*Task item*
Starting at the top of the data and ending with the line that holds "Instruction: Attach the", transcribe each line exactly; include both ends.

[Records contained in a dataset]
---+---
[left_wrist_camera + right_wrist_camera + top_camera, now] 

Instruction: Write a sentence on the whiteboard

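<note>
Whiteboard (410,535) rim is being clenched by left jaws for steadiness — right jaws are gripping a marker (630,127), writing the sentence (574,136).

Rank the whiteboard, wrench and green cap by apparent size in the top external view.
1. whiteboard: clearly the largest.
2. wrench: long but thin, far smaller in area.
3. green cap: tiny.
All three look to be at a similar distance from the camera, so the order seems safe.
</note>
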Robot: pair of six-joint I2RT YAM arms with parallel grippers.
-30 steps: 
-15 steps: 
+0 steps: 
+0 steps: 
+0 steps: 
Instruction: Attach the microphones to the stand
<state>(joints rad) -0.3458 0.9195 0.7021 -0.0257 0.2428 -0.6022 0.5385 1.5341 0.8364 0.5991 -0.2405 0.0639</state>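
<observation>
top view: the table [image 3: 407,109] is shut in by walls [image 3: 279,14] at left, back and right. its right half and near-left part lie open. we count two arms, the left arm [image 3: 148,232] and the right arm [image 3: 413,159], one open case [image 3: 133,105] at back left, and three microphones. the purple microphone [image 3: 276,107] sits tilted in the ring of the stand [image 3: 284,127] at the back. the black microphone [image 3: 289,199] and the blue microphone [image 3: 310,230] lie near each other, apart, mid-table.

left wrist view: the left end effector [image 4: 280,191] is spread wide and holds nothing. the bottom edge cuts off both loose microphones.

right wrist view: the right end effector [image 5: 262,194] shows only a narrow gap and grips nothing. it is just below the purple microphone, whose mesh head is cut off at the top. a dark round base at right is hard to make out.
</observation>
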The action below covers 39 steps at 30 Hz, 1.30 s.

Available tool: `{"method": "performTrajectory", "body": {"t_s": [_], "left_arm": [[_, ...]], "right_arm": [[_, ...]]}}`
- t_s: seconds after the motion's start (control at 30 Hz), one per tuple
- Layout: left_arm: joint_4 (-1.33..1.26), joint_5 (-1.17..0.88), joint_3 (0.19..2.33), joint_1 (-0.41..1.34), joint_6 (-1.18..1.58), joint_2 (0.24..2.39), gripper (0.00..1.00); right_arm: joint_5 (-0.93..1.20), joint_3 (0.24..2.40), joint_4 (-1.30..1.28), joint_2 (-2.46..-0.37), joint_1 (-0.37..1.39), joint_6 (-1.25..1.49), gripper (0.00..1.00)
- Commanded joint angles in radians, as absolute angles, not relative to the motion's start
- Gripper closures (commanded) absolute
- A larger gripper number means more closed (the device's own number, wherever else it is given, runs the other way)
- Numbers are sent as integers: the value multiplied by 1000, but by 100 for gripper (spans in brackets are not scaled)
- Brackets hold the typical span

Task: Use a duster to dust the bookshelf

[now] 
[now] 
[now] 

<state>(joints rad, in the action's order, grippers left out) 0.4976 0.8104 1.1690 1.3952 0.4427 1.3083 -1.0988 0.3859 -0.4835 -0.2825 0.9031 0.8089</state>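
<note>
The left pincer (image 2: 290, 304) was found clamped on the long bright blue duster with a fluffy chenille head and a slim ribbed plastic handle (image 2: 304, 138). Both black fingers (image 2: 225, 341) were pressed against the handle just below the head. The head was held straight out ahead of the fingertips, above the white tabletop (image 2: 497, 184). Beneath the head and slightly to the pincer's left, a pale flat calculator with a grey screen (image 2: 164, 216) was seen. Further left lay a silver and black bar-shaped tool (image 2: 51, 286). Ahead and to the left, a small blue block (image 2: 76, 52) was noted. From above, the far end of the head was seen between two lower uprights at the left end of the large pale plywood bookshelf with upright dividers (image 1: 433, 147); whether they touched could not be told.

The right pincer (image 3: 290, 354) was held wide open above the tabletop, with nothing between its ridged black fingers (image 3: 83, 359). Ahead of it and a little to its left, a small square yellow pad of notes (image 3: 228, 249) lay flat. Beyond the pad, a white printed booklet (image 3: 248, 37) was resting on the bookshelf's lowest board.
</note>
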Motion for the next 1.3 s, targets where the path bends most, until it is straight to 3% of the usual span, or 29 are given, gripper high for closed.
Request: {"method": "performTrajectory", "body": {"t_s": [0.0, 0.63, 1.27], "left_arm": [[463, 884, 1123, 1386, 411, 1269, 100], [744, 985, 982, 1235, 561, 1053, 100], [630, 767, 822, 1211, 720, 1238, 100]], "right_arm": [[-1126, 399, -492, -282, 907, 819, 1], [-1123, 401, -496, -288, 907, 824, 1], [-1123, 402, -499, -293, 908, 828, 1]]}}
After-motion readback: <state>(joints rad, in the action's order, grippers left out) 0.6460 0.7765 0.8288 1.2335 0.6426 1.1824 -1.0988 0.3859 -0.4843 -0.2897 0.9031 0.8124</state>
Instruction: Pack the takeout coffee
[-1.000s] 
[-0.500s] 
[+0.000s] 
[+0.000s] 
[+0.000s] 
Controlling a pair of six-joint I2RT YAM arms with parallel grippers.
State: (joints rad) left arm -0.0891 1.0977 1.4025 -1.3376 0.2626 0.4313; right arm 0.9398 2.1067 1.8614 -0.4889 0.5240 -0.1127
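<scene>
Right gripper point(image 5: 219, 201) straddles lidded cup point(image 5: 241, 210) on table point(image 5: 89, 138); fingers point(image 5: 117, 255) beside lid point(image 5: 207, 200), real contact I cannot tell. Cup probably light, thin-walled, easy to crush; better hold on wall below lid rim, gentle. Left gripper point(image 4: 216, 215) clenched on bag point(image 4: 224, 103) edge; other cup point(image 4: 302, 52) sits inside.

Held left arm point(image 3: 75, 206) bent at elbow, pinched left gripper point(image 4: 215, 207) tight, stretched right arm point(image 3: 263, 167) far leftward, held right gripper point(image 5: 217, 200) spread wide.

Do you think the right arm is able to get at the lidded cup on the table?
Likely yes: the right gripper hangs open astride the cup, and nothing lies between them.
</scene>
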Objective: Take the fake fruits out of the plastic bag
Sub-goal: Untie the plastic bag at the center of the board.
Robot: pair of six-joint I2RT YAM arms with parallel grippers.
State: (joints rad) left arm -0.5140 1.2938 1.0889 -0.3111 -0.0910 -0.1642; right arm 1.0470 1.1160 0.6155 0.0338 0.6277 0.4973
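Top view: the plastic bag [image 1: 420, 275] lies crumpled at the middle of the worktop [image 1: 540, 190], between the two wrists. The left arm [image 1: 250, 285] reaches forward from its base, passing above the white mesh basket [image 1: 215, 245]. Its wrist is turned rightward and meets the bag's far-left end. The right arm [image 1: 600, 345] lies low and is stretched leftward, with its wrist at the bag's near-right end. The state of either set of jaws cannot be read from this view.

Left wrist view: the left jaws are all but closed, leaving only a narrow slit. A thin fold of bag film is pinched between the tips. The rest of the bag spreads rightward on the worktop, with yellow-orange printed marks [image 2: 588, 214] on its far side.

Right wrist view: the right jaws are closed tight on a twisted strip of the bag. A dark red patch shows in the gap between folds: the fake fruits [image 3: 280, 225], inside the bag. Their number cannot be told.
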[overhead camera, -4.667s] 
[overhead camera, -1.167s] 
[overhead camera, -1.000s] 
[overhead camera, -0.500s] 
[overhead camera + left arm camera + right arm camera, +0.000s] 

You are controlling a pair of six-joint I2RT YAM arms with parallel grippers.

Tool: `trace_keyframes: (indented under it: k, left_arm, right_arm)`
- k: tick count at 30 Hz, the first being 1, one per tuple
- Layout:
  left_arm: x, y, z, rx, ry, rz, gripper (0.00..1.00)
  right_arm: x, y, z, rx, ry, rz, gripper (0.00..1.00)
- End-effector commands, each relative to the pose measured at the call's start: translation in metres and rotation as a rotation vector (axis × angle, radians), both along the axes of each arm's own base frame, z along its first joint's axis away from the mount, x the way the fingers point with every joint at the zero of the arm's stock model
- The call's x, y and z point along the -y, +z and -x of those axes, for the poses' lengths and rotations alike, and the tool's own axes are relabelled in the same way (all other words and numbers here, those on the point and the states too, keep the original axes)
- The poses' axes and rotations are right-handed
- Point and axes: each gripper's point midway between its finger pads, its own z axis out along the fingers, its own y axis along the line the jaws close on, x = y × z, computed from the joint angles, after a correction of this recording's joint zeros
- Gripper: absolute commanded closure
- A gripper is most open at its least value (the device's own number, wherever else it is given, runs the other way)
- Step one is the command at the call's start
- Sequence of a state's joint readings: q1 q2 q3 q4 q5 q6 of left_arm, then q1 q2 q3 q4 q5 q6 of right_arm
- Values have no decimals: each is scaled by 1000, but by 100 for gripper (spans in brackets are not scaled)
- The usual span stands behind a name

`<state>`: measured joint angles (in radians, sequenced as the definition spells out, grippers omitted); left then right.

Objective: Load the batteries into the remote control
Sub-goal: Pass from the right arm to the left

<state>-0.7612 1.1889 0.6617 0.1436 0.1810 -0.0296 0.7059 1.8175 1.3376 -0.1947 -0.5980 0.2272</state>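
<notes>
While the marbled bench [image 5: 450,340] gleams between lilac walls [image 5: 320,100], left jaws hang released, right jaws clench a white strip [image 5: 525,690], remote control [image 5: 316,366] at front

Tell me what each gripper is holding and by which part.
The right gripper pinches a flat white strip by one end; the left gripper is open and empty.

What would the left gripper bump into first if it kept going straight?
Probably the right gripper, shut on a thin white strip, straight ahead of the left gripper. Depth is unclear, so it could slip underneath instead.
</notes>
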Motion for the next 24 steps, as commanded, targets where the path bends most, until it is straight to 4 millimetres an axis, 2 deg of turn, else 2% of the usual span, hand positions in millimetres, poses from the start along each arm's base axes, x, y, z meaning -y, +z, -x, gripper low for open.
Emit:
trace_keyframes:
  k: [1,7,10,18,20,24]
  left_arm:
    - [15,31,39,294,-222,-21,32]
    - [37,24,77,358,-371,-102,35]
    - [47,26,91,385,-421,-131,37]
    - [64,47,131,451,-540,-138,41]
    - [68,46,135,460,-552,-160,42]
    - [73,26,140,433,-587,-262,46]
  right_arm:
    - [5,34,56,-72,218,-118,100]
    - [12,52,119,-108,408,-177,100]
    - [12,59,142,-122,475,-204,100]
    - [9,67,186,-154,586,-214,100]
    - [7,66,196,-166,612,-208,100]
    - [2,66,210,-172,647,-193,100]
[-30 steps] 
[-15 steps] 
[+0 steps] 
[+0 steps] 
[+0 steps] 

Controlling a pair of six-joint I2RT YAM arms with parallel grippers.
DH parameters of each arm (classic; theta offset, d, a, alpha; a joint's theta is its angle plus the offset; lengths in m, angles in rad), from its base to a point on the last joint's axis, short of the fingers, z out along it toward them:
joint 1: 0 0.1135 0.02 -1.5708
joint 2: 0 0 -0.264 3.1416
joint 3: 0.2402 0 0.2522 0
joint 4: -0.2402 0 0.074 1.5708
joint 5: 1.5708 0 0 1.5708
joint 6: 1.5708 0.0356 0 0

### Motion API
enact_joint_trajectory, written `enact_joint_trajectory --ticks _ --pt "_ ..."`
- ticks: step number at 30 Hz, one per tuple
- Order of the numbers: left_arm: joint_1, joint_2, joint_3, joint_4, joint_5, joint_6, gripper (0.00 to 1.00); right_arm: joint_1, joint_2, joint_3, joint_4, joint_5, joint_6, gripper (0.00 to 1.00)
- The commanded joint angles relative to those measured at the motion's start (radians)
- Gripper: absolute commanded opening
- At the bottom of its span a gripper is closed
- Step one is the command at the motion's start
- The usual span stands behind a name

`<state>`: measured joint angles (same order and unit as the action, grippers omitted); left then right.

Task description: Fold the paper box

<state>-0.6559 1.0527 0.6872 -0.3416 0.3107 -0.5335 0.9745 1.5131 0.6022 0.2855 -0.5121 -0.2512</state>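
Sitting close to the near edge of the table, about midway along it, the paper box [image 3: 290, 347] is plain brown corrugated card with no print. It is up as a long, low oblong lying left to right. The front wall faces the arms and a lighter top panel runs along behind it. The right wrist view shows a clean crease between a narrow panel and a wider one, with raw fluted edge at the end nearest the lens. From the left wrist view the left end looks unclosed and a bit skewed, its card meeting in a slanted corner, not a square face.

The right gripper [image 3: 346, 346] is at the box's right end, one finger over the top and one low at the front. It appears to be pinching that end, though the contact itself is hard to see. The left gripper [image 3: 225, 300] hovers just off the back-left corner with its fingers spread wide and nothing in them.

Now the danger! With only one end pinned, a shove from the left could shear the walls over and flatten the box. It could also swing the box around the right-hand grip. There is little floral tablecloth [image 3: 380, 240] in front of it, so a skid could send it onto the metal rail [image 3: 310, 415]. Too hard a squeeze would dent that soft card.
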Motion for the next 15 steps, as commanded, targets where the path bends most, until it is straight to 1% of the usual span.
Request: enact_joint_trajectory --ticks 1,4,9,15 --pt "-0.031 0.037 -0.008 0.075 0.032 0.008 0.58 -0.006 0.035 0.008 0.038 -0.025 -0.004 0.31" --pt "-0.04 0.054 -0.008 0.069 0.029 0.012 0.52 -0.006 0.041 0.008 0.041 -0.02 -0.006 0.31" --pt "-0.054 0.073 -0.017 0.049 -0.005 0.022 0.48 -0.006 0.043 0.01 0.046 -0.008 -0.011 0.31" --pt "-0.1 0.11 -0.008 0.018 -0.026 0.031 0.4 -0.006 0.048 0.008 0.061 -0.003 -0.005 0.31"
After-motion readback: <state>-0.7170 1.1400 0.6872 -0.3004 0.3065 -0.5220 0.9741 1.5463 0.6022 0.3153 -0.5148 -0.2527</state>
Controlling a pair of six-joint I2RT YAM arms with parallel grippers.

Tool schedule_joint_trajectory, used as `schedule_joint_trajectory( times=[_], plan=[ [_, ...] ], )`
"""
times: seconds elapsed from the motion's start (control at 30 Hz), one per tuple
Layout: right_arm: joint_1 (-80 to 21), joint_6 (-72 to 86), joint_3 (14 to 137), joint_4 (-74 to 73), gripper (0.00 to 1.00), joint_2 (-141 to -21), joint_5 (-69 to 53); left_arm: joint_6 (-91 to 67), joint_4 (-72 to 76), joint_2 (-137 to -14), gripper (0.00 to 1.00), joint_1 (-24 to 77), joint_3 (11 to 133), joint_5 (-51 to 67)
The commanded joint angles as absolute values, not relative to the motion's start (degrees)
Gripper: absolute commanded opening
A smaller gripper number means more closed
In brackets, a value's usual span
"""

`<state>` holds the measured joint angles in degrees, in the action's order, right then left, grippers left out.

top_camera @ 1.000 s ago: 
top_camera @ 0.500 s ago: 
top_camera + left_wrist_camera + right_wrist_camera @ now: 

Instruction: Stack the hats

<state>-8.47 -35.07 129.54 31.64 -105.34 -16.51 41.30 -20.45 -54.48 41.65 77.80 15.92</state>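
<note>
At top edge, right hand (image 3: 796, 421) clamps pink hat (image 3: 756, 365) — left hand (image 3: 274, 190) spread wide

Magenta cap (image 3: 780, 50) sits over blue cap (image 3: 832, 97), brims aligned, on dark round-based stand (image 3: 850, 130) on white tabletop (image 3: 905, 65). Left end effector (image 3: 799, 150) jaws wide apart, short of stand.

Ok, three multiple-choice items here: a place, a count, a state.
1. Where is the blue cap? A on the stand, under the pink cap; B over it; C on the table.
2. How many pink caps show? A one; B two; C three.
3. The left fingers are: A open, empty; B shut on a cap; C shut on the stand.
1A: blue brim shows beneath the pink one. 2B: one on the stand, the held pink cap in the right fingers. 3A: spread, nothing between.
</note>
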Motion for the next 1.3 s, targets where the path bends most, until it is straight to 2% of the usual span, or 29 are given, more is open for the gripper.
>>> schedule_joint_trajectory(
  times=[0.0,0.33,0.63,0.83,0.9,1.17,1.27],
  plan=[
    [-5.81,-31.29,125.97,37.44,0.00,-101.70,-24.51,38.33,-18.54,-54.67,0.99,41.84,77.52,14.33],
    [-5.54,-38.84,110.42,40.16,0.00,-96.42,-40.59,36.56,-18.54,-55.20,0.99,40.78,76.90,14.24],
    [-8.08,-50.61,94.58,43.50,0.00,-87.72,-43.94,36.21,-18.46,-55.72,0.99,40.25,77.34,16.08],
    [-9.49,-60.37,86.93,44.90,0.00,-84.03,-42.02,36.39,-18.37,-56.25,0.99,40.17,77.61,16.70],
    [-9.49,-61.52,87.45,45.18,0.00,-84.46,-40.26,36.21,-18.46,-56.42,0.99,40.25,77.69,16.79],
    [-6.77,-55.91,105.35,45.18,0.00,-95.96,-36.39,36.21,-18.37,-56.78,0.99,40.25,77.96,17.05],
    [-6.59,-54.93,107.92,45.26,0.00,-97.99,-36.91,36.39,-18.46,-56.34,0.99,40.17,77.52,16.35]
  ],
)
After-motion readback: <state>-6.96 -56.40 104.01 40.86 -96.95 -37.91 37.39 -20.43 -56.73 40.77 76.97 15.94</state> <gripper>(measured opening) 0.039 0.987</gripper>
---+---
*Problem solution*
[left_wrist_camera + right_wrist_camera + top_camera, now] 

Instruction: Write a sentence on the whiteboard

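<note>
Whiteboard (410,535) rim is being clenched by left jaws for steadiness — right jaws are gripping a marker (630,127), writing the sentence (574,136).

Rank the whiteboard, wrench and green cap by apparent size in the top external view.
1. whiteboard: clearly the largest.
2. wrench: long but thin, far smaller in area.
3. green cap: tiny.
All three look to be at a similar distance from the camera, so the order seems safe.
</note>
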Robot: pair of six-joint I2RT YAM arms with parallel grippers.
-30 steps: 
-15 steps: 
+0 steps: 
+0 steps: 
+0 steps: 
Instruction: Attach the microphones to the stand

The work for this exercise is now done.